I just tried implementing specular highlights. The issue is that when moving far away from the surface, the highlight becomes stronger and stronger and the edge of the highlight becomes very harsh. When moving too near to the surface, the highlight completely disappears.

This is the related part of my fragment shader. All computations are in view space. I use a directional sun light.

// samplers
vec3  normal    = texture2D(normals,   coord).xyz;
vec3  position  = texture2D(positions, coord).xyz;
float shininess = texture2D(speculars, coord).x;

// normalize directional light source
vec3 source;
if(directional) source = position + normalize(light);
else source = light;

// reflection
float specular = 0;
vec3 lookat = vec3(0, 0, 1);
float reflection = max(0, dot(reflect(position, normal), lookat));
int power = 5;
specular = shininess * pow(reflection, power);

// ...

// output
image = color * attenuation * intensity * (fraction + specular);

This is a screenshot of my lighting buffer. You can see that the foremost barrel has no specular highlight at all while the ones far away shine much too strong. The barrel in the middle is lighted as desired.

far highlights are too strong and near highlights disappear

What am I doing wrong?

Was it helpful?

Solution

You're calculating the reflection vector from the object position instead of using the inverted light direction (pointing from object to light source).

It's like using the V instead of the L in this diagram:

Also, I think shininess should be the exponent of your expression not something that multiplies linearly the specular contribution.

OTHER TIPS

I think variables naming is confusing you. From what I'm reading (assuming you're in camera space and without handedness knowledge)

vec3 lookat = vec3(0, 0, 1);
float reflection = max(0, dot(reflect(position, normal), lookat));

lookat is a directional light and position is the actual lookat.

Make sure normal(it's probably already normalized) and position(the lookat) are normalized.
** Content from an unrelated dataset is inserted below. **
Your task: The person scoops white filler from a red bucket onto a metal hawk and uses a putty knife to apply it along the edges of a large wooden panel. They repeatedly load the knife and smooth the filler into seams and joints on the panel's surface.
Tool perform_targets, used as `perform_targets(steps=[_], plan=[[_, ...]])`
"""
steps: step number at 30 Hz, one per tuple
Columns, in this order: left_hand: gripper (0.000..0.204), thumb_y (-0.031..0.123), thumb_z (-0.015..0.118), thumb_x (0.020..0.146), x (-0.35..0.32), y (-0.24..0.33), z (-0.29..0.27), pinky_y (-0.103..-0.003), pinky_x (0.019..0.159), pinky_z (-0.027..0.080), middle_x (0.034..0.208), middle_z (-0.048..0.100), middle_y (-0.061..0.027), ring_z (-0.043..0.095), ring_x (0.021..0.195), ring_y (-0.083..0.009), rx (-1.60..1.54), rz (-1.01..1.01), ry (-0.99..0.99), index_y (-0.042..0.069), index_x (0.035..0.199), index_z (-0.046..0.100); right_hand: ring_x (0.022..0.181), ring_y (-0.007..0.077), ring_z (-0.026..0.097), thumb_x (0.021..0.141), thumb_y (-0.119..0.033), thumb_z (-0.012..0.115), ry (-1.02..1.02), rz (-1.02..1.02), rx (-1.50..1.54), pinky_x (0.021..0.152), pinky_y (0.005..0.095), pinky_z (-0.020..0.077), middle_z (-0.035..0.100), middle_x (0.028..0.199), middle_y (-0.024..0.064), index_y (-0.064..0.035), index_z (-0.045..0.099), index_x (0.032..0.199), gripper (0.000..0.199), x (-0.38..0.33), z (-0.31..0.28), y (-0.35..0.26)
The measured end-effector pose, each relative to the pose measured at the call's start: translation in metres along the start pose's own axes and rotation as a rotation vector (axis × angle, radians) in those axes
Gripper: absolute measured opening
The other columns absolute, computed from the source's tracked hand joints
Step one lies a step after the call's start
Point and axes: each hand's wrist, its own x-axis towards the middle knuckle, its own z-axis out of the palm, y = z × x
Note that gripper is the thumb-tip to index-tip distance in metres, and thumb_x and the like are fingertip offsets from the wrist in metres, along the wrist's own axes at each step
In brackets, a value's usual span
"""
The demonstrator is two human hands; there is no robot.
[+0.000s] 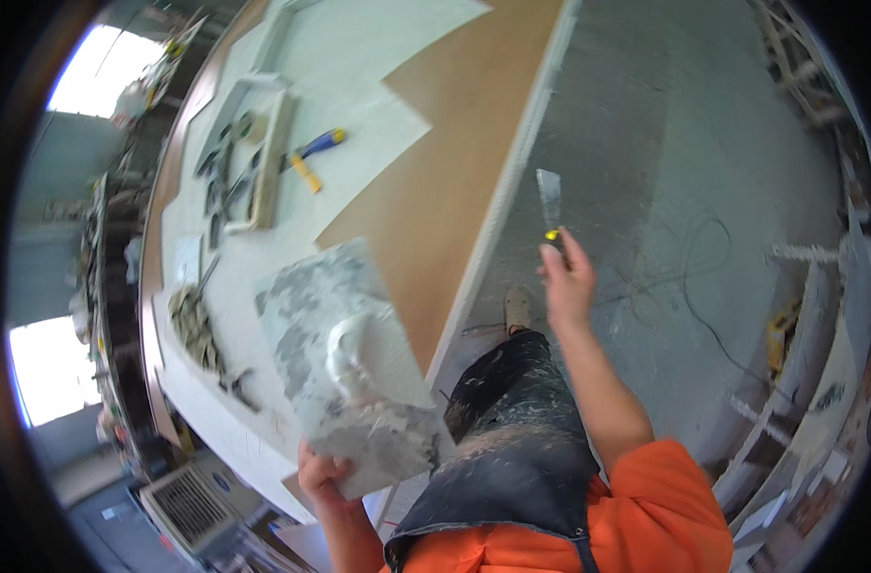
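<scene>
My left hand point(323, 475) grips a plaster-laden board point(349, 358), its filler mound point(357, 355) lying left of the upright putty knife point(551, 208) clamped in my right hand point(567, 282).

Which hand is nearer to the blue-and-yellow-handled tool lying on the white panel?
Left. The left hand grips the mortar board at the table's near edge, below the blue-and-yellow-handled tool. The right hand holds a putty knife over the floor, beyond the table edge.

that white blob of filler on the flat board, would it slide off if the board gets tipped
The filler probably clings: it stands heaped as a soft mound, so it looks pasty. The board, gripped at one corner by the left hand, already tilts, yet the mound sits mid-board. A steep tip might slump it.
</scene>
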Motion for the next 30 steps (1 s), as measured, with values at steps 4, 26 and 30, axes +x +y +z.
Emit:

A less confusing code would be:

vec3 light_direction = vec3(0, 0, 1);
vec3 lookat = normalize(position-vec3(0,0,0));
float reflection = max(0, dot(reflect(light_direction, normal), -lookat));

Without normalizing position, reflection will be biased. The bias would be strong when position is far from the camera vec3(0,0,0)

Note how lookat is not a constant; it changes for each and every position. lookat = vec3(0,0,1) is looking toward a single position in view space.